What to produce:
Quote the listing below word for word, stopping after the line that contains "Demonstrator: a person".

Source data:
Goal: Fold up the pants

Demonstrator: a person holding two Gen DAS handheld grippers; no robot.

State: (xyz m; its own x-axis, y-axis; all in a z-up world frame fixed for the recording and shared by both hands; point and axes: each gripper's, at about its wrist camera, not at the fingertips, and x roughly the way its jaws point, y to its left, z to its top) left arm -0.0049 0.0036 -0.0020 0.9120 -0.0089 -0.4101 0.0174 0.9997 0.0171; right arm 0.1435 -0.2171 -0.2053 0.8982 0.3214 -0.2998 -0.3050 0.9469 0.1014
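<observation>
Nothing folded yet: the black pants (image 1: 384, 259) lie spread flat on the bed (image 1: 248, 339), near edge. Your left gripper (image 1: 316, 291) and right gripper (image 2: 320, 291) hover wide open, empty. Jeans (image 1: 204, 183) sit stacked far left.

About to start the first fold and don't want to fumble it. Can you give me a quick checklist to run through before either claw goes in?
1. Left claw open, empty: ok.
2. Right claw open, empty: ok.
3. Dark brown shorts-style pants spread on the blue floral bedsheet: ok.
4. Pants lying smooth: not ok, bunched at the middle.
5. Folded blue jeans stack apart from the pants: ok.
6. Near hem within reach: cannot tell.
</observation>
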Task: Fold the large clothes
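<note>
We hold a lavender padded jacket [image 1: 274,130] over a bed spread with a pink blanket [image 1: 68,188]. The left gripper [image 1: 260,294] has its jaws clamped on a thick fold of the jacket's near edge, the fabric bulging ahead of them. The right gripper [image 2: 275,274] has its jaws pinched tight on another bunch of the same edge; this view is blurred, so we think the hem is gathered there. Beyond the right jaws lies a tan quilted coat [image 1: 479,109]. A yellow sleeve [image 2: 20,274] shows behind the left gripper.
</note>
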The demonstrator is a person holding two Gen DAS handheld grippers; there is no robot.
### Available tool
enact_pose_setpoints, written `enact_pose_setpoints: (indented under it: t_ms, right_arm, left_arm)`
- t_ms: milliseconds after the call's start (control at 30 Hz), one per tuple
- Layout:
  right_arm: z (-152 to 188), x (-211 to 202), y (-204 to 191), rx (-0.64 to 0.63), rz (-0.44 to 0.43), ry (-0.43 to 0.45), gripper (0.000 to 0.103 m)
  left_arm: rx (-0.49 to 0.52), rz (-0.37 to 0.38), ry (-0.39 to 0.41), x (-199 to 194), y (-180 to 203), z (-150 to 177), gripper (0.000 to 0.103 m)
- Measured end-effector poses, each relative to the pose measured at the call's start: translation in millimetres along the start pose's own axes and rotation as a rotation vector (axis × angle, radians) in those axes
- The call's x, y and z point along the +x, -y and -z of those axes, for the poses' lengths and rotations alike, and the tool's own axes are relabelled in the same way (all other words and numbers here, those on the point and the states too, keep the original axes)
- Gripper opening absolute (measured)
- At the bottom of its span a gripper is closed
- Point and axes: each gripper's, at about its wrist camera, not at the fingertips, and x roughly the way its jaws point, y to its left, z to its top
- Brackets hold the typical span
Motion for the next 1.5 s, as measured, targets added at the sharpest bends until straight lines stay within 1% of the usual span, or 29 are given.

Response:
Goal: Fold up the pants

Demonstrator: a person holding two Gen DAS handheld grippers; no robot.

That concludes the response.